Please reproduce the whole listing without altering anything.

↓↓↓

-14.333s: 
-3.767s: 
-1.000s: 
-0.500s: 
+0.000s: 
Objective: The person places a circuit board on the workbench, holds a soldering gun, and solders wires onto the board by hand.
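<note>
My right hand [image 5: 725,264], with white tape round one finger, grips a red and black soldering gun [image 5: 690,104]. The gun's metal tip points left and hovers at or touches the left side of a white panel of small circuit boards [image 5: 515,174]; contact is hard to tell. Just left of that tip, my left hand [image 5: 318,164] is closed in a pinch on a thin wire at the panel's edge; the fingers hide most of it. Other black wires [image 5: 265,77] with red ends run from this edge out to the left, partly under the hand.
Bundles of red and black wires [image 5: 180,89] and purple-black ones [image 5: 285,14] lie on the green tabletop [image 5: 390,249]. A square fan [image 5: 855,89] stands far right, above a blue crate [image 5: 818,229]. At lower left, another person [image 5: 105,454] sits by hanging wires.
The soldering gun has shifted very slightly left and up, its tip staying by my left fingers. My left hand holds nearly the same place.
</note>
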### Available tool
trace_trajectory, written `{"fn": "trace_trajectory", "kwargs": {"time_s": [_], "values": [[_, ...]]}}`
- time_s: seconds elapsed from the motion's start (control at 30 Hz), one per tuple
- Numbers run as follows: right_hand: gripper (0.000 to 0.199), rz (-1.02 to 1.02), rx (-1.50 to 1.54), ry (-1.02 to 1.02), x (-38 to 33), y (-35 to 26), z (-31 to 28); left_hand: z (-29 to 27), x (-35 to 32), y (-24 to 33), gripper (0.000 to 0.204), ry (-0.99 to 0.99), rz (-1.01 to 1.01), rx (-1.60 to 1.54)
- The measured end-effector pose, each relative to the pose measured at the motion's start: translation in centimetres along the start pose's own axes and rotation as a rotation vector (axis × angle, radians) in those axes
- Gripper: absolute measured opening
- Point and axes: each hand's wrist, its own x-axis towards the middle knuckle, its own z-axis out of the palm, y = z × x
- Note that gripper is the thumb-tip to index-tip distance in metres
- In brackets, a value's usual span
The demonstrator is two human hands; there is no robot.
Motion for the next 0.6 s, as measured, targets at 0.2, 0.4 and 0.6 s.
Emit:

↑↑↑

**WRITTEN RESPONSE**
-14.333s: 
-3.767s: 
-1.000s: 
-0.500s: 
+0.000s: 
Objective: The person places a circuit board on the workbench, holds a soldering gun, and solders wires onto the board by hand.
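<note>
My right hand [image 5: 725,264], with white tape round one finger, grips a red and black soldering gun [image 5: 690,104]. The gun's metal tip points left and hovers at or touches the left side of a white panel of small circuit boards [image 5: 515,174]; contact is hard to tell. Just left of that tip, my left hand [image 5: 318,164] is closed in a pinch on a thin wire at the panel's edge; the fingers hide most of it. Other black wires [image 5: 265,77] with red ends run from this edge out to the left, partly under the hand.
Bundles of red and black wires [image 5: 180,89] and purple-black ones [image 5: 285,14] lie on the green tabletop [image 5: 390,249]. A square fan [image 5: 855,89] stands far right, above a blue crate [image 5: 818,229]. At lower left, another person [image 5: 105,454] sits by hanging wires.
The soldering gun has shifted very slightly left and up, its tip staying by my left fingers. My left hand holds nearly the same place.
</note>
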### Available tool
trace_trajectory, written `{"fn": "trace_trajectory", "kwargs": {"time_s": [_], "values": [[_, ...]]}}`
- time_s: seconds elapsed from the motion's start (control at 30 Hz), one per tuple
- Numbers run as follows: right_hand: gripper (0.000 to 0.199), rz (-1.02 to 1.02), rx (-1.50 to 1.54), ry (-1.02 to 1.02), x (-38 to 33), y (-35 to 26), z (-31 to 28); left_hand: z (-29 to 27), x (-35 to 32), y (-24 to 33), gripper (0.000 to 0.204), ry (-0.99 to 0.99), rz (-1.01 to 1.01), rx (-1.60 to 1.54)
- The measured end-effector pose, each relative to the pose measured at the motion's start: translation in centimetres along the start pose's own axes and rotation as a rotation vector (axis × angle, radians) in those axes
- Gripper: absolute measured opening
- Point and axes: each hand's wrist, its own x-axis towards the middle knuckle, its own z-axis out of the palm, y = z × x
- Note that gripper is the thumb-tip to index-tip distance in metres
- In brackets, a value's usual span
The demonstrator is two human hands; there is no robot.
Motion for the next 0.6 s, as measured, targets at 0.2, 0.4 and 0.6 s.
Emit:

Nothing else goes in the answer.